Are you looking to buy a new home or investment property?
Well, don’t make the same mistake many buyers do and overlook identifying hidden problems that you may overlook in your excitement.
I remember reading a survey by St.George Bank a few years ago that showed the average Australian home buyer spends more than seven months searching for a property, does around 90 hours of real estate-related research, inspects 12 about properties before finally settling on a purchase – yet most spend only an hour inspecting the property they eventually buy.
This means most people will look at a new car for longer than they inspect the home they eventually buy.
Note: The survey also found more than half (55%) of Australian home buyers said they discovered hidden problems with their homes after moving in.
- Plumbing problems 28%
- Poor TV reception 23%
- Bad mobile phone coverage 20%
- Noisy neighbours 19%
- Cracks in the walls or floors 18%
- High-speed internet not available 16%
- Parking on the street is difficult 10%
- Rising damp 8%
- Future developments in the area 8%
- Insufficient parking onsite 8%
Now, this survey was conducted a few years ago, but it’s likely the finding would be much the same today.
I look for things like:
- Is there any obvious crack to the external walls, is the roofline sagging or are there signs of foundations cracking.
- I check the power board in the electricity box. Is it relatively new? Has it got a circuit breaker? If the board is original and old this may mean that the property is due for rewiring.
- Have recent painting works covered up a few defects?
- Are the floors sagging floors or creaking?
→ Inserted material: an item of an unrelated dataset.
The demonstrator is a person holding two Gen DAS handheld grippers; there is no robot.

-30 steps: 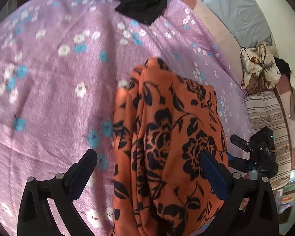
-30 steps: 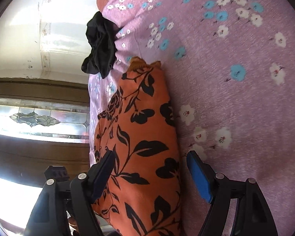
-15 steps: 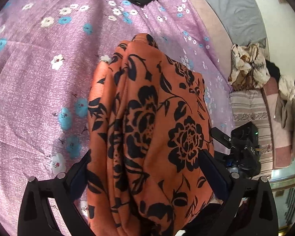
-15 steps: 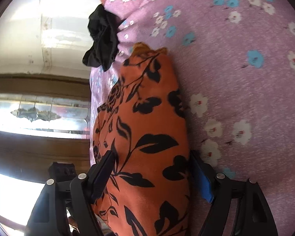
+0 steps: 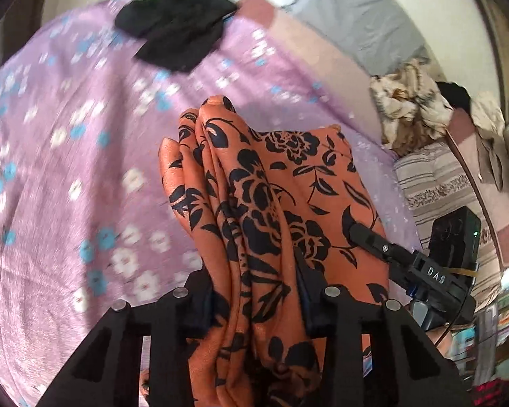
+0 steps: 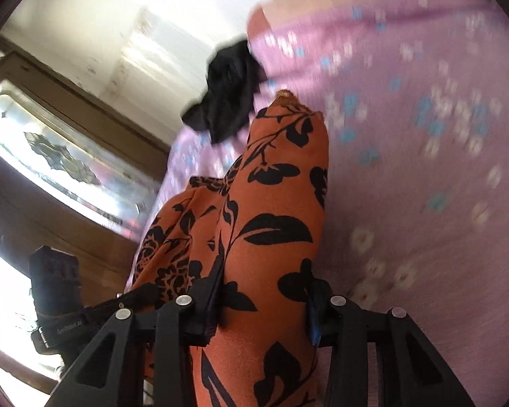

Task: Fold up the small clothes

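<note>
Orange black-flowered cloth point(image 5: 254, 210) bunched between both closing claws, left claw point(image 5: 254, 300) and right claw point(image 6: 263, 300), above the lilac bedsheet point(image 5: 68, 186); thick slippery folds could slide free, undoing the fold.

You see an orange garment point(image 5: 264, 203) of thin woven cloth with a slight sheen and a black print. The bedspread point(image 5: 68, 169) is matt, finely textured purple cloth. The black garment point(image 5: 176, 27) is soft and matt. The left gripper point(image 5: 254, 308) is matt black plastic with bright metal pins.
</note>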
This may indicate problems with the stumps or bearers.
- Is there a musty smell that could indicate rising damp?
- I check the water pressure by turning on the taps and the working condition of the various appliances including heating and cooling.
If there is a tenant in the property and they happen to be able to chat, I like to ask them a few questions – you’d be surprised what they come up with.
If there’s nothing obviously wrong with the property the next step is to get a professional building and pest inspection done.
I've seen buyers freak out over building reports, especially with older homes, but I'm not suggesting you look for a perfect scorecard because you’ll never get it.
The building inspection is meant to identify all necessary repairs and it allows you to rule out properties with serious defects.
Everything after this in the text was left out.